### WHAT IS EXPECTED
An exact reprint of every record below is required, with the pictures left out.

### TASK INPUT
***

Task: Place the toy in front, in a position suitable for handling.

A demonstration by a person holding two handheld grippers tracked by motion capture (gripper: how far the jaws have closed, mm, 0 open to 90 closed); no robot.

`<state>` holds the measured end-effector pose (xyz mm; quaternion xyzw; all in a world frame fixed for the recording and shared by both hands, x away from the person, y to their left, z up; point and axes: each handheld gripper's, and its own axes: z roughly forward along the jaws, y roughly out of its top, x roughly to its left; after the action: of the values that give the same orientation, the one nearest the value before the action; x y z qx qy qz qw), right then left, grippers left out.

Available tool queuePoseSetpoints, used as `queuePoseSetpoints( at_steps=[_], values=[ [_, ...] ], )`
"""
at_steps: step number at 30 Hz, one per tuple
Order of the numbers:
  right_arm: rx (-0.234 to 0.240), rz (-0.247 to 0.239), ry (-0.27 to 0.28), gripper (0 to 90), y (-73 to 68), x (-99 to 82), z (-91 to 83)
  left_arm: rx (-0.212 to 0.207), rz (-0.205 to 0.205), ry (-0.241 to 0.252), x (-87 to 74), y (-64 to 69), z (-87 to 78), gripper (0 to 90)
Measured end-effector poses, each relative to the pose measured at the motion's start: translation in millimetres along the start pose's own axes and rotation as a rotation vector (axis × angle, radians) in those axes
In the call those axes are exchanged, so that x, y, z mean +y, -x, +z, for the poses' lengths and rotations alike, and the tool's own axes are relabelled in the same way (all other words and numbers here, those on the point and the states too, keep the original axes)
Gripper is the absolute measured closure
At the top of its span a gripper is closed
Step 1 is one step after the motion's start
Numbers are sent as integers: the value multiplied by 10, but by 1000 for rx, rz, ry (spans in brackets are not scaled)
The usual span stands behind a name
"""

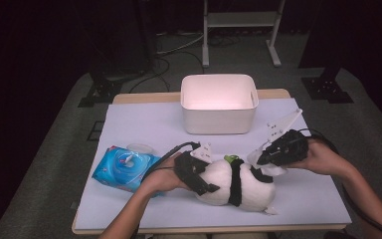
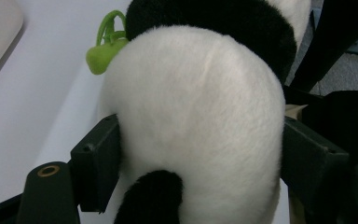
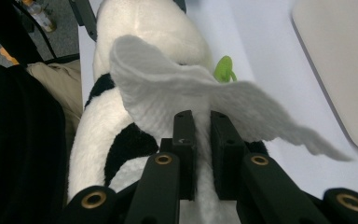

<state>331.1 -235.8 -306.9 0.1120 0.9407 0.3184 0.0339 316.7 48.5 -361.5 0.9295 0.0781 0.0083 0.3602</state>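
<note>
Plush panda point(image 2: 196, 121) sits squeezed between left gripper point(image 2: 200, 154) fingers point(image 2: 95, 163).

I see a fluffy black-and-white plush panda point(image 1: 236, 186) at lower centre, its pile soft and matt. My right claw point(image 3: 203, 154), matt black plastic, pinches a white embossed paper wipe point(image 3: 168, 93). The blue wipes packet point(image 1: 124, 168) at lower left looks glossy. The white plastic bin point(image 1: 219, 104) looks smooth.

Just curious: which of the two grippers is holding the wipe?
The right gripper: its jaws pinch a white wipe above the panda. The left gripper clamps the panda's body instead.
</note>
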Motion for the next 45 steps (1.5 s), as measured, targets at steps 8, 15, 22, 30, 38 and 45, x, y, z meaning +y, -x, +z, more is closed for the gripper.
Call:
queuePoseSetpoints(
  at_steps=[8,15,22,30,38,45],
  values=[
    [-6,34,12,811,-52,-180,-131,-4,-19,17,-20,-19,4,225],
    [-1,24,10,810,-133,-266,-152,7,-24,15,10,-16,12,226],
    [32,-15,14,810,-169,-112,-54,16,-21,0,60,-11,11,226],
    [68,-43,0,808,-178,80,133,29,4,1,156,32,10,228],
    [88,-64,0,808,-167,232,264,33,19,30,257,55,13,230],
    [78,-74,-18,807,-173,248,279,23,8,29,222,31,9,225]
  ],
)
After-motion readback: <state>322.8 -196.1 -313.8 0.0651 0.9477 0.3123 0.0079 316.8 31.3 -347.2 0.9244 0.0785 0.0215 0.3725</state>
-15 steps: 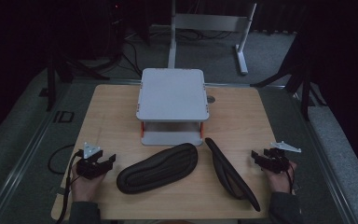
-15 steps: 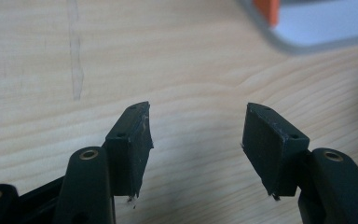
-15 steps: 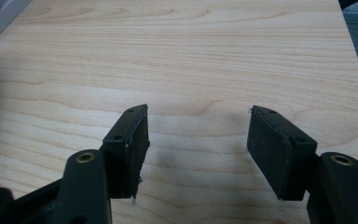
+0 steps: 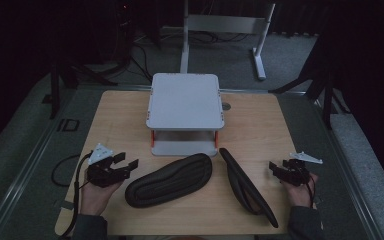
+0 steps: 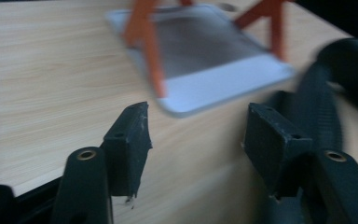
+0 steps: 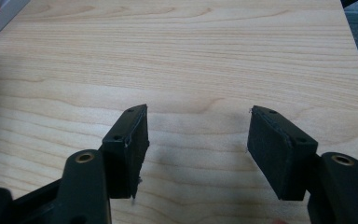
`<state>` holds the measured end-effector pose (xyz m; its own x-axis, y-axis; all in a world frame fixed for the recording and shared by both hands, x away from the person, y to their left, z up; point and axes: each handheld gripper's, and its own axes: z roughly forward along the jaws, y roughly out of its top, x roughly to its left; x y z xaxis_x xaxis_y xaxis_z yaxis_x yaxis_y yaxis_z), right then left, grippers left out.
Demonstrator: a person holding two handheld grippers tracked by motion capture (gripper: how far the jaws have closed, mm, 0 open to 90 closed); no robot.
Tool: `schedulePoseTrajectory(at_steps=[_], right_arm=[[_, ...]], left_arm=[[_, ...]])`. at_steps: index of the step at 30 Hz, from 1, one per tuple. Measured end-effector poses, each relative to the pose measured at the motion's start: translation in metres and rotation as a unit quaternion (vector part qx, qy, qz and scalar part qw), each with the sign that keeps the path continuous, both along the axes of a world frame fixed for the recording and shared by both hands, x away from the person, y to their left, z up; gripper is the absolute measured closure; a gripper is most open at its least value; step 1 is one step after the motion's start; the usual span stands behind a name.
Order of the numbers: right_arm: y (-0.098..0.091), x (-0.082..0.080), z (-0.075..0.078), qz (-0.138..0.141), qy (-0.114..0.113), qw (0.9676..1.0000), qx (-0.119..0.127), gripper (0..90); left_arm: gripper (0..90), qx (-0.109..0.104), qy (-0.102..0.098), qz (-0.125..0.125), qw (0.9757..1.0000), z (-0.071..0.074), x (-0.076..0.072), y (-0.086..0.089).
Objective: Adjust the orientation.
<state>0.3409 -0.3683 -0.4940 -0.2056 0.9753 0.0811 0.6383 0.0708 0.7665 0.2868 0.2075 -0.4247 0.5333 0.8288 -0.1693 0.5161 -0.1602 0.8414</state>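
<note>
Two black shoes lie on the wooden table (image 4: pixel 250 125). One shoe (image 4: pixel 170 180) rests sole up at the front centre; the other shoe (image 4: pixel 247 187) lies on its side to its right. A hand holds my left gripper (image 4: pixel 127 160) open just left of the sole-up shoe, apart from it. In the left gripper view, my left gripper (image 5: pixel 198 121) has nothing between its jaws, and the black shoe (image 5: pixel 335 88) is at the right. My right gripper (image 4: pixel 275 170) is open beside the tilted shoe. The right gripper view has my right gripper (image 6: pixel 198 121) over bare wood.
A grey two-level stand (image 4: pixel 185 100) with orange legs stands mid-table, behind the shoes; its lower plate (image 5: pixel 214 70) is ahead of the left jaws. A metal frame (image 4: pixel 225 25) stands on the floor beyond. Table edges lie close to both hands.
My left gripper has shifted slightly toward the sole-up shoe, and its view is blurred by motion. The right gripper and both shoes have stayed put.
</note>
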Motion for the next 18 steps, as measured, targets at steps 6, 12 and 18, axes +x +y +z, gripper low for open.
schedulePoseTrajectory(at_steps=[6, 12, 18], right_arm=[[-0.001, 0.0, 0.0, -0.001, -0.001, 1.0, 0.001, 37.6], [0.0, 0.0, 0.0, 0.002, 0.0, 1.0, -0.002, 37.4], [0.0, 0.0, 0.0, 0.002, 0.0, 1.0, -0.002, 37.3]], left_arm=[[35.0, -0.016, 0.026, -0.056, 0.998, -0.012, -0.004, -0.012], [29.7, -0.007, 0.043, -0.077, 0.9961, -0.023, -0.006, -0.016], [29.4, -0.006, 0.062, -0.085, 0.9944, -0.035, -0.008, -0.02]])
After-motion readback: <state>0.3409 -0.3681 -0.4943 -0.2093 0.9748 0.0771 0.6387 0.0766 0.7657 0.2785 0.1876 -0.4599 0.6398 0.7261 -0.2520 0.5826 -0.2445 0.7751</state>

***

### ANSWER TO THIS EXERCISE
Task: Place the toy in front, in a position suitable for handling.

A demonstration by a person holding two handheld grippers tracked by motion capture (gripper: how far the jaws have closed, mm, 0 open to 90 closed); no robot.

`<state>` holds the measured end-effector pose (xyz mm; quaternion xyzw; all in a world frame fixed for the recording and shared by both hands, x away from the person, y to their left, z up; point and axes: each handheld gripper's, and its own axes: z roughly forward along the jaws, y roughly out of its top, x roughly to its left; after the action: of the values that give the same orientation, the one nearest the value before the action; x y z qx qy qz qw), right then left, grippers left out.

Available tool queuePoseSetpoints, used as `queuePoseSetpoints( at_steps=[_], values=[ [_, ...] ], )`
"""
at_steps: step number at 30 Hz, one per tuple
Order of the numbers:
  right_arm: rx (-0.234 to 0.240), rz (-0.247 to 0.239), ry (-0.27 to 0.28), gripper (0 to 90), y (-73 to 68), x (-99 to 82), z (-91 to 83)
  left_arm: rx (-0.212 to 0.207), rz (-0.205 to 0.205), ry (-0.241 to 0.252), x (-87 to 74), y (-64 to 69), z (-87 to 78), gripper (0 to 90)
Measured end-effector poses, each relative to the pose measured at the motion's start: translation in millimetres along the start pose's own axes and rotation as a rotation vector (axis × angle, radians) in those axes
In the call those axes are exchanged, so that x, y, z mean +y, -x, +z, for the poses' lengths and rotations alike, and the tool's own axes are relabelled in the same way (all other words and numbers here, those on the point and the states too, keep the original axes)
Gripper is the absolute measured closure
At the top of its span a gripper is closed
Step 1 is one step after the motion's start
Numbers are sent as integers: the value multiplied by 10, but by 1000 for rx, rz, ry (spans in brackets are not scaled)
The usual span stands behind a name
"""


<state>331.1 -235.8 -306.9 0.1120 0.9407 0.3184 0.0339 316.7 48.5 -361.5 0.9295 0.0781 0.0083 0.3602</state>
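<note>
Plush panda point(image 2: 196, 121) sits squeezed between left gripper point(image 2: 200, 154) fingers point(image 2: 95, 163).

I see a fluffy black-and-white plush panda point(image 1: 236, 186) at lower centre, its pile soft and matt. My right claw point(image 3: 203, 154), matt black plastic, pinches a white embossed paper wipe point(image 3: 168, 93). The blue wipes packet point(image 1: 124, 168) at lower left looks glossy. The white plastic bin point(image 1: 219, 104) looks smooth.

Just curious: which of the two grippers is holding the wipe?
The right gripper: its jaws pinch a white wipe above the panda. The left gripper clamps the panda's body instead.
</note>
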Motion for the next 45 steps (1.5 s), as measured, targets at steps 8, 15, 22, 30, 38 and 45, x, y, z meaning +y, -x, +z, more is closed for the gripper.
Call:
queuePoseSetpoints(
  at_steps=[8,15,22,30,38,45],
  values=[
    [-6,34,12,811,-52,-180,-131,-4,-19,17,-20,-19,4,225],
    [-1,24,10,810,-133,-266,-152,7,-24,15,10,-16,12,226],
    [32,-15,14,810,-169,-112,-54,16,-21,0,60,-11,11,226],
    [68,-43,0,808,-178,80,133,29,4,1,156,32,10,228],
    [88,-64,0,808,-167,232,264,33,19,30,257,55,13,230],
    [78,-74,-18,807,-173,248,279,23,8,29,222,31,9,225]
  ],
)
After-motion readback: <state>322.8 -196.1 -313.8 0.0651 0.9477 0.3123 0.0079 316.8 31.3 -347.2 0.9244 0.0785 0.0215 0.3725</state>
-15 steps: 
-15 steps: 
-15 steps: 
+0 steps: 
+0 steps: 
+0 steps: 
`<state>` holds the measured end-effector pose (xyz m; its own x-axis, y-axis; all in a world frame fixed for the recording and shared by both hands, x away from the person, y to their left, z up; point and axes: each handheld gripper's, and its own axes: z roughly forward along the jaws, y roughly out of its top, x roughly to its left; x y z xaxis_x xaxis_y xaxis_z yaxis_x yaxis_y yaxis_z), right then left, grippers left out.
Demonstrator: a person holding two handheld grippers tracked by motion capture (gripper: how far the jaws have closed, mm, 0 open to 90 closed); no robot.
Tool: `schedulePoseTrajectory(at_steps=[_], right_arm=[[_, ...]], left_arm=[[_, ...]])`. at_steps: index of the step at 30 Hz, from 1, one per tuple. Measured end-effector poses, each relative to the pose measured at the motion's start: translation in metres and rotation as a unit quaternion (vector part qx, qy, qz and scalar part qw), each with the sign that keeps the path continuous, both along the axes of a world frame fixed for the recording and shared by both hands, x away from the person, y to their left, z up; gripper is the absolute measured closure; a gripper is most open at its least value; step 1 is one step after the motion's start; the usual span stands behind a name.
Order of the numbers: right_arm: y (-0.098..0.091), x (-0.082..0.080), z (-0.075..0.078), qz (-0.138..0.141), qy (-0.114..0.113), qw (0.9676..1.0000), qx (-0.119..0.127), gripper (0..90); left_arm: gripper (0..90), qx (-0.109..0.104), qy (-0.102..0.098), qz (-0.125..0.125), qw (0.9757..1.0000), z (-0.071..0.074), x (-0.076..0.072), y (-0.086..0.089).
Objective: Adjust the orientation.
<state>0.3409 -0.3683 -0.4940 -0.2056 0.9753 0.0811 0.6383 0.0708 0.7665 0.2868 0.2075 -0.4247 0.5333 0.8288 -0.1693 0.5161 -0.1602 0.8414</state>
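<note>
Two black shoes lie on the wooden table (image 4: pixel 250 125). One shoe (image 4: pixel 170 180) rests sole up at the front centre; the other shoe (image 4: pixel 247 187) lies on its side to its right. A hand holds my left gripper (image 4: pixel 127 160) open just left of the sole-up shoe, apart from it. In the left gripper view, my left gripper (image 5: pixel 198 121) has nothing between its jaws, and the black shoe (image 5: pixel 335 88) is at the right. My right gripper (image 4: pixel 275 170) is open beside the tilted shoe. The right gripper view has my right gripper (image 6: pixel 198 121) over bare wood.
A grey two-level stand (image 4: pixel 185 100) with orange legs stands mid-table, behind the shoes; its lower plate (image 5: pixel 214 70) is ahead of the left jaws. A metal frame (image 4: pixel 225 25) stands on the floor beyond. Table edges lie close to both hands.
My left gripper has shifted slightly toward the sole-up shoe, and its view is blurred by motion. The right gripper and both shoes have stayed put.
</note>
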Motion for the next 18 steps, as measured, targets at steps 6, 12 and 18, axes +x +y +z, gripper low for open.
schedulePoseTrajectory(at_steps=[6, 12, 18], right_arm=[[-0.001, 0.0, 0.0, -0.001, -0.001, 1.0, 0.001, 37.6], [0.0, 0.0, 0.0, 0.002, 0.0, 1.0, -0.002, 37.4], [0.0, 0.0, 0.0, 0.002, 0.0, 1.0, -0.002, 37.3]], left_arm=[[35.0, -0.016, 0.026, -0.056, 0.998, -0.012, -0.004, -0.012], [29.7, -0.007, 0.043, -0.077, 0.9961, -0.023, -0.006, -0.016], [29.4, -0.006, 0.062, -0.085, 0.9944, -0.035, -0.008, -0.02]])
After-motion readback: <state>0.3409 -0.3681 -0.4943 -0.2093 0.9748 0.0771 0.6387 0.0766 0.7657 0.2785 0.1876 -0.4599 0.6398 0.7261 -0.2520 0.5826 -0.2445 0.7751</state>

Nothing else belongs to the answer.